Time, Clocks & the Ordering of Events

By Pritesh Yadav 19 min read

This section is about one deceptively simple question: in what order did things happen? On a single computer this is trivial — you look at the clock, or you read the lines of a log file from top to bottom. But the moment your system spreads across many machines, "what happened first?" becomes one of the hardest and most important questions in all of distributed computing. This whole section is built on the single most-cited paper in the field: Leslie Lamport's "Time, Clocks, and the Ordering of Events in a Distributed System," published in Communications of the ACM, Volume 21, Issue 7, in July 1978. It later won the ACM's PODC Influential-Paper Award (2000) and is a large part of why Lamport received the Turing Award in 2013.

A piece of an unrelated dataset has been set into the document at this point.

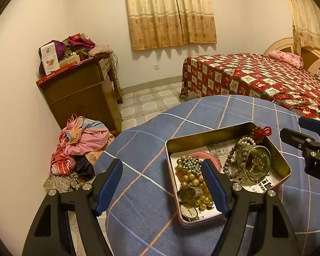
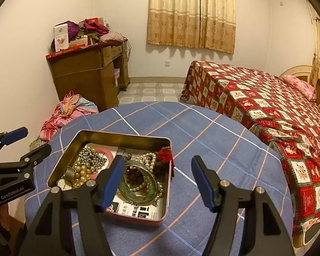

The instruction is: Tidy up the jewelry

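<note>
A metal tin [image 1: 284, 163] [image 2: 61, 155] stands on the round table with the blue checked cloth [image 1: 143, 202] [image 2: 213, 140]. It holds pearl strands [image 1: 192, 180] [image 2: 82, 173], dark metallic beads [image 2: 91, 156], watches [image 1: 188, 211], a green bangle [image 2: 152, 188] [image 1: 259, 162] and a red-tasselled bead string [image 1: 264, 131] [image 2: 165, 154]. My left gripper [image 1: 162, 172] is open and empty, above the tin's left edge. My right gripper [image 2: 157, 168] is open and empty, above the tin's right edge; it also shows in the left wrist view [image 1: 298, 129].
A bed with a red patterned cover [image 2: 266, 111] lies right of the table. A wooden desk piled with clothes and boxes [image 1: 83, 85] stands at the back left wall. A heap of clothes [image 1: 81, 147] lies on the floor by it.
</note>
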Demonstrator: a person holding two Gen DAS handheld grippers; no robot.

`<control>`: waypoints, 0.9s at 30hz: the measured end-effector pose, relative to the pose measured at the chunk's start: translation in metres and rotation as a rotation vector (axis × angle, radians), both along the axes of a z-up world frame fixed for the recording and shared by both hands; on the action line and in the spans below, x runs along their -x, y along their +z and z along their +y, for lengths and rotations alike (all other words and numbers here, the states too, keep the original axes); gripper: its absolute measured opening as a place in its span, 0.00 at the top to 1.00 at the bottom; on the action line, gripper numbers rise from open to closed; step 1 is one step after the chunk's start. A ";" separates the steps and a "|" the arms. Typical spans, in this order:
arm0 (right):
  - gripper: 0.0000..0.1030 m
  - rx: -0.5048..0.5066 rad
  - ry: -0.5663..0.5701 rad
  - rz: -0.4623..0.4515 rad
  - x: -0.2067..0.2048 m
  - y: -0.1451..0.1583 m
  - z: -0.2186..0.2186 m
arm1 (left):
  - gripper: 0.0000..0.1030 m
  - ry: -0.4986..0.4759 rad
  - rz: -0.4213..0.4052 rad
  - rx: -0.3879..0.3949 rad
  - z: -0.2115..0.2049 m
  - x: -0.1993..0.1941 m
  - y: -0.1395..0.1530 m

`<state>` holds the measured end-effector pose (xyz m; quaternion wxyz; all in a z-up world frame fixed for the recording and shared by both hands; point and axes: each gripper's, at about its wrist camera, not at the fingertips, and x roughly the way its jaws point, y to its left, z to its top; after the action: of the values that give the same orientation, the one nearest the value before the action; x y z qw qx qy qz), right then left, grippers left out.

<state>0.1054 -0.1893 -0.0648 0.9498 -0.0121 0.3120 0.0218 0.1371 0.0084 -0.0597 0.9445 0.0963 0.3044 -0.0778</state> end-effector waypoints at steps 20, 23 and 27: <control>0.31 0.007 0.004 -0.018 0.002 0.002 0.002 | 0.26 0.010 0.004 -0.012 0.003 -0.001 -0.002; 0.30 0.009 0.005 -0.019 0.002 0.002 0.002 | 0.26 0.016 0.003 -0.019 0.001 -0.002 -0.003; 0.30 0.012 0.006 -0.021 0.002 0.003 0.002 | 0.26 0.030 -0.003 -0.030 0.002 -0.003 -0.004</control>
<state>0.1035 -0.1873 -0.0621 0.9528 -0.0188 0.3021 0.0224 0.1397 0.0103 -0.0640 0.9444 0.1060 0.3057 -0.0587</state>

We will define every term as we go. By the end you will understand why wall-clock time is a trap, what the happens-before relation is, how Lamport logical clocks work step by step, and how all of this powers real systems like databases, version-control tools, and message queues.

3.1 First, some vocabulary

Let's nail down the basic words before anything else.

  • Process — a single running program on one machine. In this section, think of it as "one participant" in the system. We'll use P1, P2, P3 for three of them. (Lamport's paper assumes each process runs on its own machine and the processes talk only by sending messages — no shared memory.)
  • Event — a single thing that happens inside a process at one instant. Three kinds matter: an internal event (the process does some local work), a send event (the process sends a message), and a receive event (the process receives a message).
  • Message — data sent from one process to another. It takes some unknown, variable amount of time to arrive. It cannot arrive before it was sent (that's the one rock-solid rule of reality we get to keep).
  • Physical clock / wall-clock time — the actual time-of-day clock on a machine (e.g. 2026-06-21 14:03:07.182). Each machine has its own.
  • Logical clocknot a real clock. It is just a counter — a number that a process bumps up to track ordering, with no connection to real seconds. This is the star of the section.
Analogy: Imagine three people writing letters to each other from three different cities, with no phone and no shared calendar. Each person can only know: (a) the order in which they did their own things, and (b) that a letter they received must have been written before it arrived. They can never directly observe a global "now." A distributed system is exactly this — machines are the people, messages are the letters.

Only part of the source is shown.